In the new paradigm, once the vision is put down (and continues to be put down), the leader then focuses energy not so much in planning, putting down programs, building structures, and evaluating; but rather the leader focuses on building relationships (networks, linkages, dynamic connectedness), and releases. There is no control. The result appears to the leader (and even the followers) as non-deterministic; but it really does have a pattern. Trying to control will distort the pattern.

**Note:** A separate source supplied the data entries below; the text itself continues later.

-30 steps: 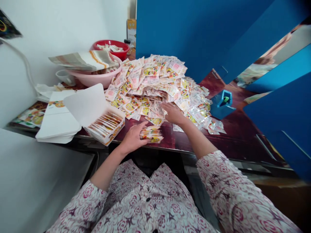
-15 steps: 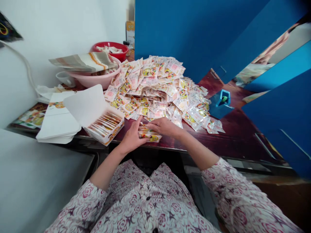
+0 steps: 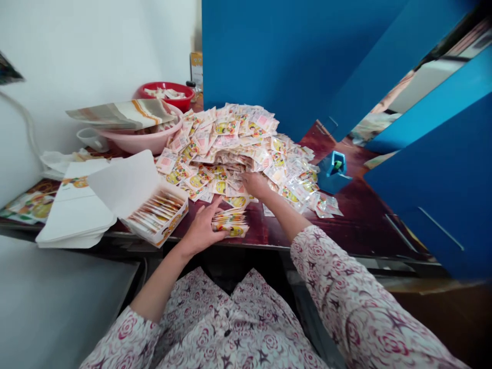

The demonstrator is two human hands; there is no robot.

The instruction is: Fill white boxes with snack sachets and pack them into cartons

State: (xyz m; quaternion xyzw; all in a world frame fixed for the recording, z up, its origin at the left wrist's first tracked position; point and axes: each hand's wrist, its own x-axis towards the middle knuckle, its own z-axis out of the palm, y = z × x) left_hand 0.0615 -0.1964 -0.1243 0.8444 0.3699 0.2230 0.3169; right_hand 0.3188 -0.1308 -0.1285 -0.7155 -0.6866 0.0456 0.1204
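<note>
My left hand (image 3: 203, 225) is curved round one end of a row of small printed sachets (image 3: 231, 222), thumb at the front and fingers behind. The row rests on the dark table near its front edge. My right hand (image 3: 257, 185) reaches into the front of a large heap of the same sachets (image 3: 230, 146). Its fingertips are among them and mostly hidden, so I cannot see whether it grips one. Left of my left hand stands an open white carton (image 3: 171, 225), packed with a row of sachets, its lid raised.
Flat white cartons (image 3: 77, 205) lie stacked on the left. Behind them are a white mug (image 3: 93, 139), a pink basin (image 3: 142, 139) with a folded striped sheet on top, and a red basin (image 3: 184, 101). A blue tape dispenser (image 3: 331, 174) stands right of the heap, near blue panels (image 3: 265, 61).
My right hand has left the row of sachets and moved forward into the heap. My left hand stays on the row. The whole view has shifted slightly.
</note>
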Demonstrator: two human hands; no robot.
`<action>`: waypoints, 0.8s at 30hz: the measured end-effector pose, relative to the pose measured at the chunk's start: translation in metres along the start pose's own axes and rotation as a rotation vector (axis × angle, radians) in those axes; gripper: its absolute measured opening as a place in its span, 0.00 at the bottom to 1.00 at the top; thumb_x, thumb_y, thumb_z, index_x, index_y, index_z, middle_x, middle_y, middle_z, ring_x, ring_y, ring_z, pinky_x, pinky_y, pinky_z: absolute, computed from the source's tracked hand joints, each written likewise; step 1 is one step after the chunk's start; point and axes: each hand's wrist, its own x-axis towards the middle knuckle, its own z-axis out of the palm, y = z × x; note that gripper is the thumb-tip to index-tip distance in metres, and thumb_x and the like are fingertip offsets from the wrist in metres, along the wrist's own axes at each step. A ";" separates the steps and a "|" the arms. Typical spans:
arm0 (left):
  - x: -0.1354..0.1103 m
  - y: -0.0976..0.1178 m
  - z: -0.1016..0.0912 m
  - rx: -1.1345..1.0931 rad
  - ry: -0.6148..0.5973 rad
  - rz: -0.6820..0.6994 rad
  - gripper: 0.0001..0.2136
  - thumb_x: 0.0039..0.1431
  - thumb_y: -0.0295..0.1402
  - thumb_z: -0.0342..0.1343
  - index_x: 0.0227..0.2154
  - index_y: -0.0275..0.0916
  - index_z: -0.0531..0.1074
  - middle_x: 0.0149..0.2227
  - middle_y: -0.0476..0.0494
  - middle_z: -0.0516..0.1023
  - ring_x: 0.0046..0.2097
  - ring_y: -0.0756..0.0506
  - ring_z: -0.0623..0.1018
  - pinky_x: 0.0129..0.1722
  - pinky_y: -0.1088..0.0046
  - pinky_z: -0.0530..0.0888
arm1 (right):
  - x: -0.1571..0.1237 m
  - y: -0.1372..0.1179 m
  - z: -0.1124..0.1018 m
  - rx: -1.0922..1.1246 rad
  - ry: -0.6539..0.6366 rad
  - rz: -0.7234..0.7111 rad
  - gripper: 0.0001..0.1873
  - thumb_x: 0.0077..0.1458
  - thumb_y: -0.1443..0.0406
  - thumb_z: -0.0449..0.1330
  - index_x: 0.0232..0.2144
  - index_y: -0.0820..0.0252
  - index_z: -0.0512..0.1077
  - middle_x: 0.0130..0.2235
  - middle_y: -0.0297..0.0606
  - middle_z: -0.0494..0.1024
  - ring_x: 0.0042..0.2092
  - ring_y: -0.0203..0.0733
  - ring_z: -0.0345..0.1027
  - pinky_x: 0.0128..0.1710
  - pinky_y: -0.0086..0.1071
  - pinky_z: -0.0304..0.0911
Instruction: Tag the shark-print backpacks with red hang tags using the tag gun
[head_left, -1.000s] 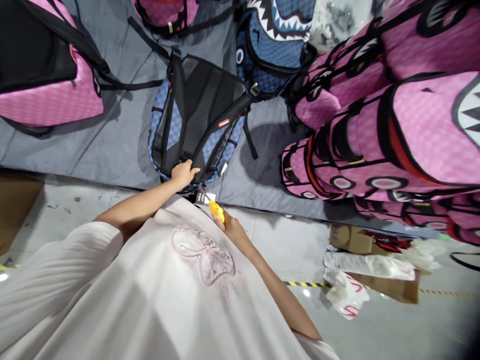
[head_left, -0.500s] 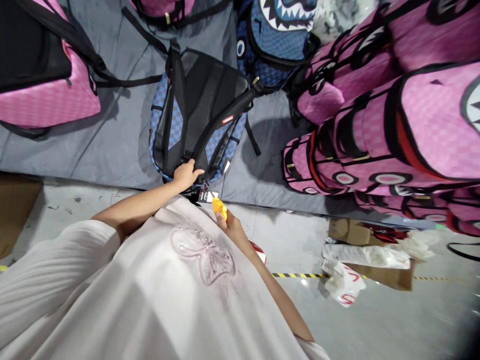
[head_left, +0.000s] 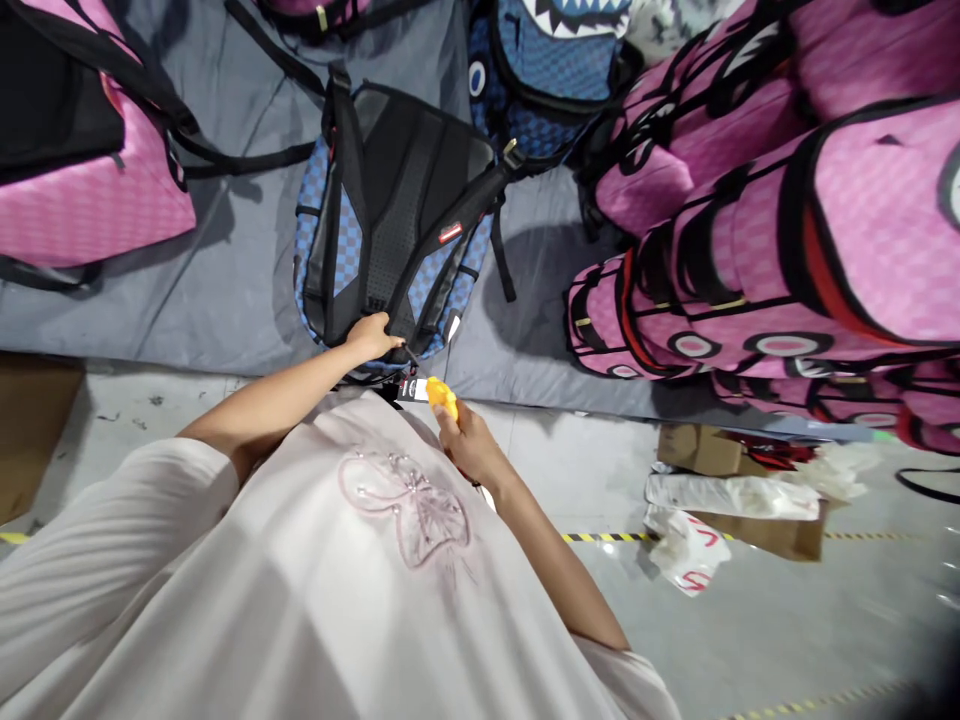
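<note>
A blue checkered backpack (head_left: pixel 390 215) lies back side up on a grey cloth (head_left: pixel 225 290), its black padded back and straps facing me. My left hand (head_left: pixel 370 335) is closed on the near edge of this backpack, beside a small hang tag (head_left: pixel 412 390). My right hand (head_left: pixel 466 440) is wrapped round a small yellow-handled tool (head_left: pixel 442 397), whose tip points at the tag just under the backpack's edge.
Pink cartoon-print backpacks (head_left: pixel 787 230) are stacked high on the right. Another blue shark-mouth backpack (head_left: pixel 555 70) lies behind, and a pink and black one (head_left: pixel 82 150) at the far left. Cardboard and plastic wrappers (head_left: pixel 727 510) litter the concrete floor; a brown box edge (head_left: pixel 34 430) at left.
My right hand with the yellow tool has shifted slightly down and toward the tag. My left hand keeps its grip on the backpack's edge. The view has tilted a little downward.
</note>
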 end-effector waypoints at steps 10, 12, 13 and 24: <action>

Look what Nehemiah did. Families were given personal visions of building the wall near their house. The leader moves the vision down and involves followers in the shaping of the vision as they see it and their role in it. If you are building the wall near your house, of course you want that part of the wall as strong as possible. You are going to network with neighbors and others (building relationships) to find out how to do that. Community begins to happen.
Compare this concept with what Jesus did. The Church, when it was birthed, moved through the culture and upset everything; but we know almost nothing of the early church organizational structure and programs. And buildings? They met in homes.
The leader has to be a very secure person to lead from the new reality. What happens is very threatening not only to those he or she is trying to lead, but to the leader as well. What if they don’t follow? What if God doesn’t act? The leader has to believe that he or she is on God’s vision and then trust in faith that God will make it happen. The leader sees things others don’t see. Hears things others don’t hear.
Margaret Wheatley, in her classic book Leadership and the New Science, shows how the old concept of leadership no longer works. Just as quantum physics gives us a non-deterministic world at the micro level, the larger world is also non-deterministic from a secular perspective. The leader has to lead from a different perspective. In fact, the leader has to create what seems to be chaos. He or she has to upset the equilibrium. Change doesn’t take place unless the leader can show that the present structure and status quo is not working. This upsets those who follow, and then change can be initiated. The change will not take place until the people are desperate enough.
Jesus was a leader, but what He did was definitely upsetting to those around Him—even to the disciples and religious leaders. He upset the equilibrium. Look at His teachings:
• Losing is Finding
• Weakness is Strength
• Last is First
• Giving is Receiving
• Serving is Ruling
• Dying is Living
• Least is Greatest
• Poor is Rich
• Lose Your Life and You Will Find It
Definitely seems contradictory to “what is” or the status quo. Yet this is the only leadership model that will work today.
What about in your life? How do you lead? Does your church teach you how to lead from vision as a servant?